***** EXERCISE DATA

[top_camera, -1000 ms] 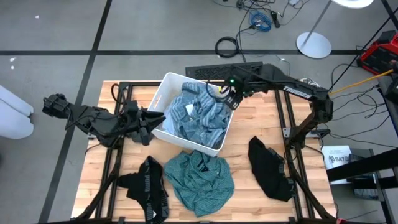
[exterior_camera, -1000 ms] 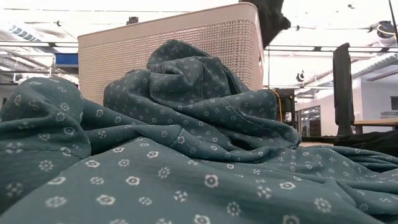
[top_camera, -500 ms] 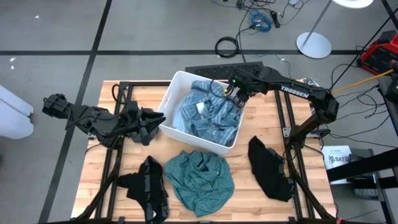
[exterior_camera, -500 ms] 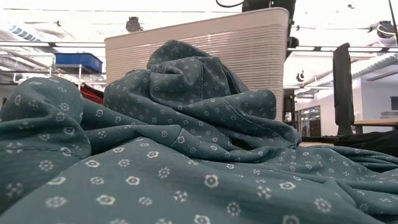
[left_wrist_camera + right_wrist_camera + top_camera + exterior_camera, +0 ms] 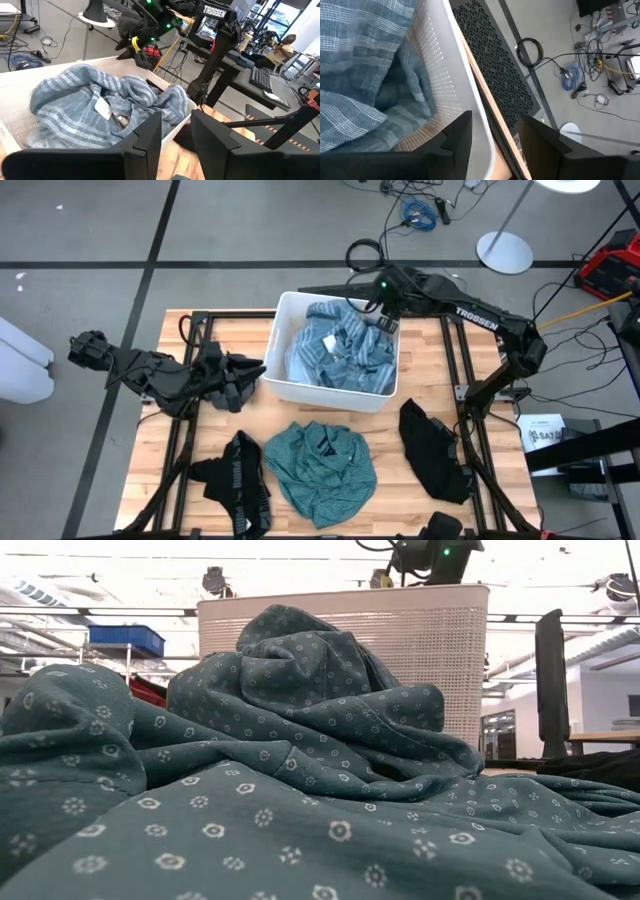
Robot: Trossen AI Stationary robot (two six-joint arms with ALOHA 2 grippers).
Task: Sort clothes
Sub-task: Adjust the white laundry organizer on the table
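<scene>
At the worktop's (image 5: 180,480) left side we see the left arm stretched low across the frame, its left pincer (image 5: 252,372) just beside the bin's (image 5: 330,392) left wall; in its wrist view the two dark fingers (image 5: 148,135) stand a little apart with only the bin's rim showing between them, and we cannot tell whether they press on that rim or merely stand open. Near the worktop's front left lies a black garment with white lettering (image 5: 238,480), spread flat. Next to it, toward the middle, sits the teal shirt (image 5: 325,465), crumpled in a heap in front of the bin; it fills the low view (image 5: 300,790) with its small white pattern, the bin's perforated wall (image 5: 400,630) rising behind it. The bin stands at the back middle of the worktop, and the light blue striped cloth (image 5: 340,355) is bunched inside it, a white tag showing on its folds (image 5: 102,107). The right pincer (image 5: 388,320) is at the bin's back right corner; its wrist view shows one finger (image 5: 455,140) inside the perforated wall (image 5: 465,100) and one outside, so it straddles the rim, gripping the bin's wall. To the right, a plain black garment (image 5: 432,450) lies well apart from the others, near the worktop's right edge.
</scene>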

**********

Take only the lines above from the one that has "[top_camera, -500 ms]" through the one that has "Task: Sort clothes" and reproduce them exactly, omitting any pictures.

— ANSWER TO THE PROBLEM —
[top_camera, -500 ms] 
[exterior_camera, -500 ms] 
[left_wrist_camera + right_wrist_camera + top_camera + exterior_camera, +0 ms] 
Robot: Trossen AI Stationary robot (two six-joint arms with ALOHA 2 grippers).
Task: Sort clothes

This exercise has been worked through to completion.